Agents are taking into custody more than 2,000 migrants per day on average, according to the latest Customs and Border Protection statistics, and 65 percent of those border crossers are families and children. With nowhere to detain them, the government has been releasing hundreds onto the streets in El Paso, Texas, and Yuma, Arizona, and other border cities.

Two Guatemalan children died in December after being taken into U.S. custody, and the deaths have left agents on edge as they cope with outbreaks of influenza, bronchitis and other infectious diseases among the large groups of Central Americans showing up day and night.

Some of the highest single-day arrest totals occurred over the holidays, according to DHS, while agents remained in the field without compensation.

"These front line federal employees are key to our nation's security and economic success, and they do not deserve to be treated this way," said Tony Reardon, president of the National Treasury Employees Union, which represents the blue-uniformed U.S. Customs and Border Protection officers, as well as agriculture inspectors and other staff stationed at border crossings and airports.

Reardon said those workers are doing their jobs "without knowing when they will receive their next paycheck."

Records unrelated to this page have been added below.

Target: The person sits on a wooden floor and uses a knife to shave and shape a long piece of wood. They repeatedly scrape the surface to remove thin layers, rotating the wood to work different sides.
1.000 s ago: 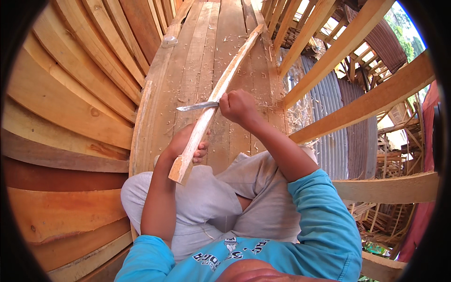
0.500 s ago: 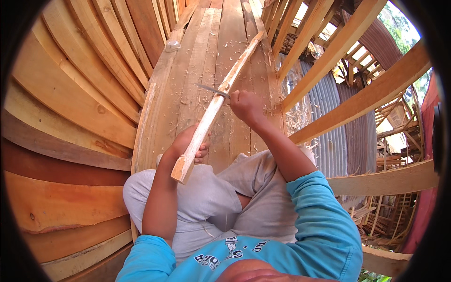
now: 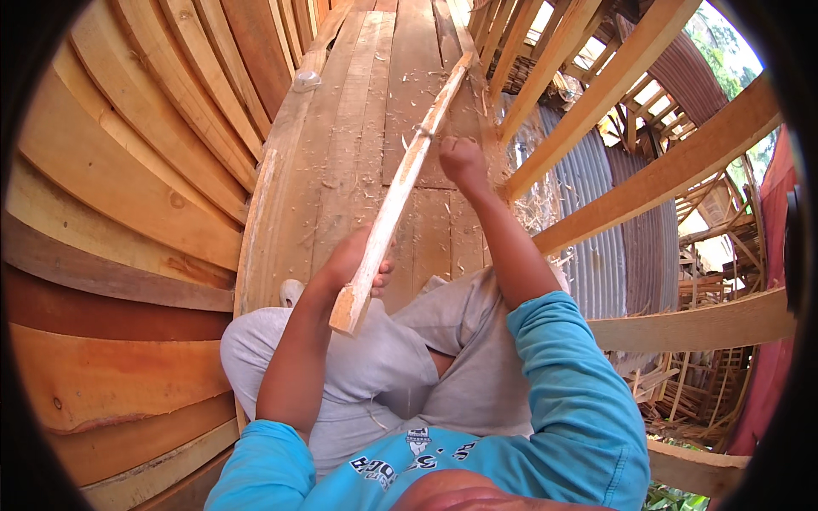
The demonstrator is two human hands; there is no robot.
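Observation:
A long, pale wooden stick (image 3: 398, 198), roughly squared at its near end, slants from above my lap up toward the far boards. My left hand (image 3: 358, 260) wraps round it from below, near that near end. Farther along, my right hand (image 3: 462, 160) is a fist just right of the stick, closed on a knife. Little of the knife shows now; a small dark edge (image 3: 423, 130) at the stick looks like part of its blade. Shaved marks run along the stick's upper face.
Wood shavings lie scattered over the plank floor (image 3: 349, 128). Upright boards (image 3: 128, 196) lean close along the left. Slanting wooden bars (image 3: 588, 106) and a corrugated metal sheet (image 3: 588, 196) are on the right. A small clear container (image 3: 307, 81) sits at the far left.
My right hand has moved away from me and to the right, farther up the stick. The stick's near end and my left hand have shifted slightly right.

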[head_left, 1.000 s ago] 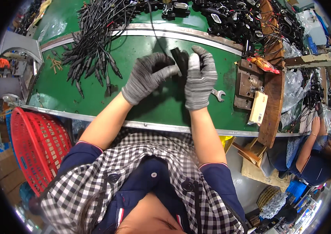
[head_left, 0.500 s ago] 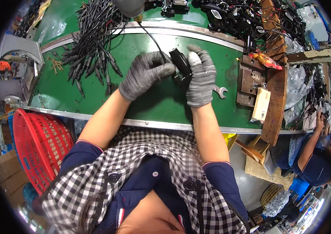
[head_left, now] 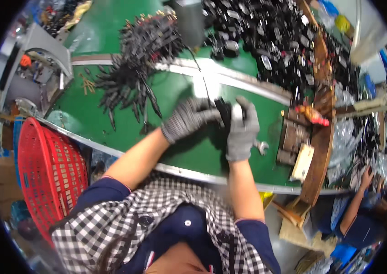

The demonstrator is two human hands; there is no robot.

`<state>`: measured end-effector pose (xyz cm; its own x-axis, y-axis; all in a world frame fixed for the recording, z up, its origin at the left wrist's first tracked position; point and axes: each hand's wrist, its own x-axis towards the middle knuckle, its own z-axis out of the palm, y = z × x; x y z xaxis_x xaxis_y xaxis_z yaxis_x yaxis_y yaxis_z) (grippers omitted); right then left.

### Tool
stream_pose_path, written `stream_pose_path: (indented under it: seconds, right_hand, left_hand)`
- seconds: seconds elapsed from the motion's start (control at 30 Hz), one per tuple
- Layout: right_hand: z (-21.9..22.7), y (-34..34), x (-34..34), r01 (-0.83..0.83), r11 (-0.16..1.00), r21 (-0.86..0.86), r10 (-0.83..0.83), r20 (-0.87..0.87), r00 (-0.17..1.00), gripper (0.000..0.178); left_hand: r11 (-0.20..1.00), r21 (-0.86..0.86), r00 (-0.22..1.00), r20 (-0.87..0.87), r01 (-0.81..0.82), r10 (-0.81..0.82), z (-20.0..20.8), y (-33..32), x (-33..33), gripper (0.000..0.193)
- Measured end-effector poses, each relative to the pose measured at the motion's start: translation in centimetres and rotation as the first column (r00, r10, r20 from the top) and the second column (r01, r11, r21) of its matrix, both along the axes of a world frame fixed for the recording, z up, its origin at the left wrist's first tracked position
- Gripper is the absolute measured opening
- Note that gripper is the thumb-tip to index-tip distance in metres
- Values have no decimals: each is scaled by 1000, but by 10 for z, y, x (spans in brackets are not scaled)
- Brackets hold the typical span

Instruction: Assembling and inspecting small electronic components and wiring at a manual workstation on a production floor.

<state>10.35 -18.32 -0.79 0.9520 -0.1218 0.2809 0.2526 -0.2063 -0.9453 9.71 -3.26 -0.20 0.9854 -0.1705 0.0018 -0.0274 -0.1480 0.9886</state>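
My right hand (head_left: 243,132), in a grey knit glove, is closed around a small black housing (head_left: 223,108) above the green bench. My gloved left hand (head_left: 190,119) is closed beside it, its fingertips pinching a thin black cable (head_left: 204,77) close to the housing. That cable comes down from the top of the view to the fingers. Fingers and motion blur hide where cable and housing meet. To the left lies a big bundle of black cables (head_left: 141,68) with connector ends. An open-end wrench (head_left: 262,147) rests just right of my right hand.
Many black parts (head_left: 266,41) are heaped at the far right. A grey hanging tool (head_left: 190,23) is at the top. Brown metal blocks (head_left: 294,132), a small box (head_left: 303,162) and a wooden board (head_left: 319,169) line the right. A red basket (head_left: 52,169) stands left; a co-worker (head_left: 362,214) is right.
The whole scene sits lower in the picture, as the view has tilted and shifted. Both hands keep their hold on cable and housing and stay close together.
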Motion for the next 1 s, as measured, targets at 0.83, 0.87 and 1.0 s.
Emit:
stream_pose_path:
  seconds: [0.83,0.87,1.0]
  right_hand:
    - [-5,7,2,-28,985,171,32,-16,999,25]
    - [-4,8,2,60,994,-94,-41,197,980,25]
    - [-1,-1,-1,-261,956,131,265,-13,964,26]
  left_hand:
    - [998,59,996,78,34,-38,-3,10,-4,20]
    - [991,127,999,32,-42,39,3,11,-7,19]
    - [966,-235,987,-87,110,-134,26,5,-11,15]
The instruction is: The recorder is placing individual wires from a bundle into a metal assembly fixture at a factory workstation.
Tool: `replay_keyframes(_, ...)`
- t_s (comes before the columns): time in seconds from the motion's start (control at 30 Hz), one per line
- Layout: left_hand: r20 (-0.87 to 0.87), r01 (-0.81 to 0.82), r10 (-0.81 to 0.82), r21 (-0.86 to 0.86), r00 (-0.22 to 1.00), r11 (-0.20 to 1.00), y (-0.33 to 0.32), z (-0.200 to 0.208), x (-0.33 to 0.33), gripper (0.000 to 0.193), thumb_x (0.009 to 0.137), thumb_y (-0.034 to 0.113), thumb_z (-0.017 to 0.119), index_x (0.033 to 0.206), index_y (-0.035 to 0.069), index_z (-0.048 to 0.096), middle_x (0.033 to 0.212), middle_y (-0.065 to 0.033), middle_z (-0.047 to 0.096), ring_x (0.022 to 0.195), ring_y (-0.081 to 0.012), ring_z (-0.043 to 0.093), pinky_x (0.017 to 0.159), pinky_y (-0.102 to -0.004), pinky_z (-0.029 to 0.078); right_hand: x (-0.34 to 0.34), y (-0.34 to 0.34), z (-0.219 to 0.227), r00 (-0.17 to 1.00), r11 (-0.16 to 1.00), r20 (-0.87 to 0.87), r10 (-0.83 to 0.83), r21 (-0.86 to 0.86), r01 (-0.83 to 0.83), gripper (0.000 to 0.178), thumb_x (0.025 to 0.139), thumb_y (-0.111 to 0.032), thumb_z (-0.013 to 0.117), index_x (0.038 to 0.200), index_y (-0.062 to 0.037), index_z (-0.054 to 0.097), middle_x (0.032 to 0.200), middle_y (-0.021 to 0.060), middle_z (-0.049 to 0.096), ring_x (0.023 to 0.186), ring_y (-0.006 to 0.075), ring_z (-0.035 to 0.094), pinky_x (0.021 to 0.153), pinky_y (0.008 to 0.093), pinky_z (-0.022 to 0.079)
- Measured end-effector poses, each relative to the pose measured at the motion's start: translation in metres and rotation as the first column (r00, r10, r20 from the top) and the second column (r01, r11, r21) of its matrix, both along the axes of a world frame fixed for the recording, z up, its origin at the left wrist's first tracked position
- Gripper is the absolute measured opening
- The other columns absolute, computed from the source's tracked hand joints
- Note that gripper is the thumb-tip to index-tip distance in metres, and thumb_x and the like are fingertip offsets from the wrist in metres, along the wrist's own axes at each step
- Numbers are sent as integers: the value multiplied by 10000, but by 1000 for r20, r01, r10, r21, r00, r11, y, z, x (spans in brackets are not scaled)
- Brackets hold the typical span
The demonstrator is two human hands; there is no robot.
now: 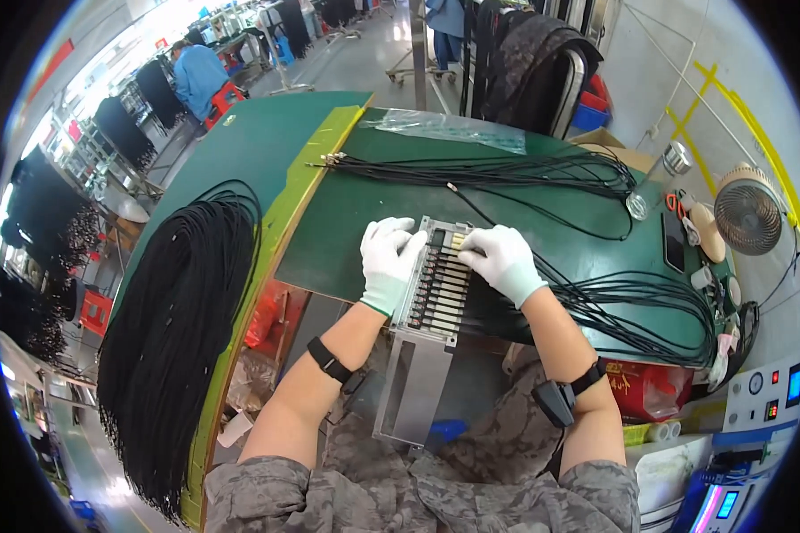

"They have worked through the holiday season, many had scheduled leave canceled at the start of the shutdown, yet they continue to protect our country," he said. "Like many of us, they are opening the usual bills for mortgages, rent, utilities and food. They are not, however, opening a paycheck."

Trump has often showered praise on Border Patrol agents and ICE officers, earning broad support among their rank and file. But a prolonged shutdown could sap that support if morale at the border suffers. Leaders of the unions who represent Border Patrol agents and ICE officers - outspoken Trump supporters - did not respond to requests for comment.

Of the roughly 245,000 employees at DHS, only 14 percent will continue to get paid through the shutdown, because their agencies have other sources of revenue beyond congressional appropriations.

Most of the 17,000 employees at U.S. Citizenship and Immigration Services continue to process immigration applications, asylum requests and other filings because the agency derived much of its funding from fees.

Yet there are another 179,000 DHS employees who remain on the job unpaid, in addition to 32,000 furloughed until the White House and lawmakers can reach a deal.

"The dedicated men and women of DHS are fully prepared to protect the homeland and keep Americans safe during this lapse in government funding," said DHS spokesman Tyler Houlton. "We urge Congress to fully fund DHS in order to pay the federal employees on the front lines defending our nation."

The Executive Office for Immigration Review, the immigration court system run by the Justice Department, did not respond to requests for comment, because its public affairs staff has been furloughed.

But Ashley Tabaddor, president of the National Association of Immigration Judges, the union that represents the country's approximately 400 judges, said the impact of the disruption has been "immense."

Immigration judges all received furlough notices on Dec. 26, she said, but many have since been instructed to return to court to adjudicate cases of detainees in immigration custody. The judges are also working without pay.

Some of those judges have their calendars booked three to four years in advance, because of the backlog of cases, Tabaddor said, so hearings that have been canceled in recent days cannot be rescheduled until 2021 or beyond.

“The irony not lost on us,” Tabaddor said, “that the immigration court is shut down over immigration.”